The funding will make it possible for organisations with in-depth knowledge and special expertise in carbon capture, transport, and storage to offer technical advice and administrative support to industry and business partners with a stake in large-scale carbon management.
The selected projects will:
- Provide stakeholders with valuable resources, expert teams, and information necessary to facilitate the regional deployment of large-scale geologic storage facilities, or carbon management hubs, that could each store hundreds of millions of metric tons of CO2 over their operational lifespan at an injection rate of more than 5 million metric tons per year, and
- Provide the opportunity for DOE to work with State Geologic Surveys and related organisations with unique technical capabilities to fill data gaps and identify the potential for these large-scale projects within promising geologic basins in their respective states.

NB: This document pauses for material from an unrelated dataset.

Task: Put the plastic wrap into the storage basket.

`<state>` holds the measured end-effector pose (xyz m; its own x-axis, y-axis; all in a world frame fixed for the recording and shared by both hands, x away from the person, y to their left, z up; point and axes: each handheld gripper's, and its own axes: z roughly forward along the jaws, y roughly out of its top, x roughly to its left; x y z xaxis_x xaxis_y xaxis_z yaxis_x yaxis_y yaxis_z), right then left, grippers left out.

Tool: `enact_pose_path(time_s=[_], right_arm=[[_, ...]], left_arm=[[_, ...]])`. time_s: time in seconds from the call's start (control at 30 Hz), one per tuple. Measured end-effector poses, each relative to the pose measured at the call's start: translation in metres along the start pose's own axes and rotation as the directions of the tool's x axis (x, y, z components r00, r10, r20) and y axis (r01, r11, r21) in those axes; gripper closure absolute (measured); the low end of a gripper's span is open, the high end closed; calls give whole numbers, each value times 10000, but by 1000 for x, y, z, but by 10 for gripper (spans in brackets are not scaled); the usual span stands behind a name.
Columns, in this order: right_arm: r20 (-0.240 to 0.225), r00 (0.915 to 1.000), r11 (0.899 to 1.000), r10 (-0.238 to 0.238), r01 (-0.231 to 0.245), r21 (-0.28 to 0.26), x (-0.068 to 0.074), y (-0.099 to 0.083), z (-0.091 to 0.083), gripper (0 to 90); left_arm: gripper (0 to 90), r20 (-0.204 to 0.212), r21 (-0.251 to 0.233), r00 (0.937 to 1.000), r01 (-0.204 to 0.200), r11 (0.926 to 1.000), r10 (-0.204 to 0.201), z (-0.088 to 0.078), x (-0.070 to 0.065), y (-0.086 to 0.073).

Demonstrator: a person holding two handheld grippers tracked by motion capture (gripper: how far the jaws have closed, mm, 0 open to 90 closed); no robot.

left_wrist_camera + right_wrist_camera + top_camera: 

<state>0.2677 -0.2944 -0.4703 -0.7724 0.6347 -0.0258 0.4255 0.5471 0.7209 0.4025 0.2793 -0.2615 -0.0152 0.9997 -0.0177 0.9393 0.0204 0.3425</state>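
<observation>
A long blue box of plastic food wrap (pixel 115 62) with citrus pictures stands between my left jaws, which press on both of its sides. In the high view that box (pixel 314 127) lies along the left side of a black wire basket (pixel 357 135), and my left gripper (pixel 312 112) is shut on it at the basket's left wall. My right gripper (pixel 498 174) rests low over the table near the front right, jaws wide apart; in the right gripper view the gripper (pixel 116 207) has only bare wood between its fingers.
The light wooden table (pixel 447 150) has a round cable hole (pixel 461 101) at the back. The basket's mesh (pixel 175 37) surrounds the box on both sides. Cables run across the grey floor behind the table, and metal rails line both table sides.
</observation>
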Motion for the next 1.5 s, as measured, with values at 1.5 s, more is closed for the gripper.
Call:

A key element of this assistance is close engagement with the communities affected by current and proposed carbon capture, transport, and storage infrastructure to facilitate public understanding of the technical aspects of the projects. By fostering this collaboration, DOE hopes to lower project costs and risks, increase monitoring efficiency while lowering costs, create more successful public relations campaigns, and provide information to assist legislative and governmental decision-making across multiple regions of the United States.